Dataset content:
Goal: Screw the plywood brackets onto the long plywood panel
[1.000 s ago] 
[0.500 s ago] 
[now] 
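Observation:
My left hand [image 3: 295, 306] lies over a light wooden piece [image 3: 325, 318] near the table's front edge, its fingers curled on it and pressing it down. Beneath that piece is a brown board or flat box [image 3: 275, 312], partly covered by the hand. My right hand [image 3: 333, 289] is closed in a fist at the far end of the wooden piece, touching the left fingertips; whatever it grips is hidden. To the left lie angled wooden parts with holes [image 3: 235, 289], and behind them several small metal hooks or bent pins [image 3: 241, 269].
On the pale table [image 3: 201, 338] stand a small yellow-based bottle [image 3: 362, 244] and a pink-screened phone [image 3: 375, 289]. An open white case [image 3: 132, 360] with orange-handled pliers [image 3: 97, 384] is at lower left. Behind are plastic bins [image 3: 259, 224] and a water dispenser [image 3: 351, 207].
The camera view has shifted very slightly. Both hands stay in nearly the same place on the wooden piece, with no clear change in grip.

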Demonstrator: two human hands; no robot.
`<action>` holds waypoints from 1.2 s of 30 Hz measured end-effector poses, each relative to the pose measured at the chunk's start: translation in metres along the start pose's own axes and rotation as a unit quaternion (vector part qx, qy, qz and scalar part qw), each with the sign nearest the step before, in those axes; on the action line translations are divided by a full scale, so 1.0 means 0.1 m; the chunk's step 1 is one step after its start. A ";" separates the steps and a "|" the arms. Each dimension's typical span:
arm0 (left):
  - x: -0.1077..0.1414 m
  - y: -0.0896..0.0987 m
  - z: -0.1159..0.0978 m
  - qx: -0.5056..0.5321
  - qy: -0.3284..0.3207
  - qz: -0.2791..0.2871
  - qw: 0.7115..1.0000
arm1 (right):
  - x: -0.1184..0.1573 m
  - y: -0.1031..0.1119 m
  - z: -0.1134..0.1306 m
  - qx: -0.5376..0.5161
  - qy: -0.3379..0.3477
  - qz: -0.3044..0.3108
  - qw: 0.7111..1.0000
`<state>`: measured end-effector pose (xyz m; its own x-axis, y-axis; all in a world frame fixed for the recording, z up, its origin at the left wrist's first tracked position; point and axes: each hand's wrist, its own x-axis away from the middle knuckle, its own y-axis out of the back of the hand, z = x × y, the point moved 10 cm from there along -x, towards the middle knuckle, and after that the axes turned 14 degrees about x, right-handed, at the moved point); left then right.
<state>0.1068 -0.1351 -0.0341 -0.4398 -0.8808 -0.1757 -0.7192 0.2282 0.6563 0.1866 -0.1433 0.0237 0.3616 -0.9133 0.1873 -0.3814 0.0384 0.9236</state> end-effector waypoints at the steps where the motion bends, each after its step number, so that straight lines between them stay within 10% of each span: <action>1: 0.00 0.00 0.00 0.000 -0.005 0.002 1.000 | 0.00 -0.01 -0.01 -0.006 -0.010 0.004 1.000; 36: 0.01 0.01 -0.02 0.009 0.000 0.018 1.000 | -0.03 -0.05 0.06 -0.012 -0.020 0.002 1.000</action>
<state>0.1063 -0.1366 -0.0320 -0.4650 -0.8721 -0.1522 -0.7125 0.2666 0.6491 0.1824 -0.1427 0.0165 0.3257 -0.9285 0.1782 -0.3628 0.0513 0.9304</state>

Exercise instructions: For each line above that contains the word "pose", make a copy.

Problem solution:
`<action>` holds waypoints from 1.2 s of 30 Hz measured end-effector poses, each relative to the pose measured at the chunk's start: translation in metres along the start pose's own axes and rotation as a unit quaternion (vector part qx, qy, qz and scalar part qw), each with the sign nearest the step before, in those axes; on the action line translations are divided by a full scale, so 1.0 means 0.1 m; the chunk's step 1 is one step after its start. A ";" separates the steps and a "|" the arms. Each dimension's typical span:
`<state>`: measured end-effector pose (xyz m; its own x-axis, y-axis; all in a world frame fixed for the recording, z up, its origin at the left wrist's first tracked position; point and axes: each hand's wrist, its own x-axis away from the middle knuckle, its own y-axis out of the back of the hand, z = x × y, the point moved 10 cm from there along -x, towards the middle knuckle, and after that the axes turned 14 degrees about x, right-handed, at the moved point); left then right.

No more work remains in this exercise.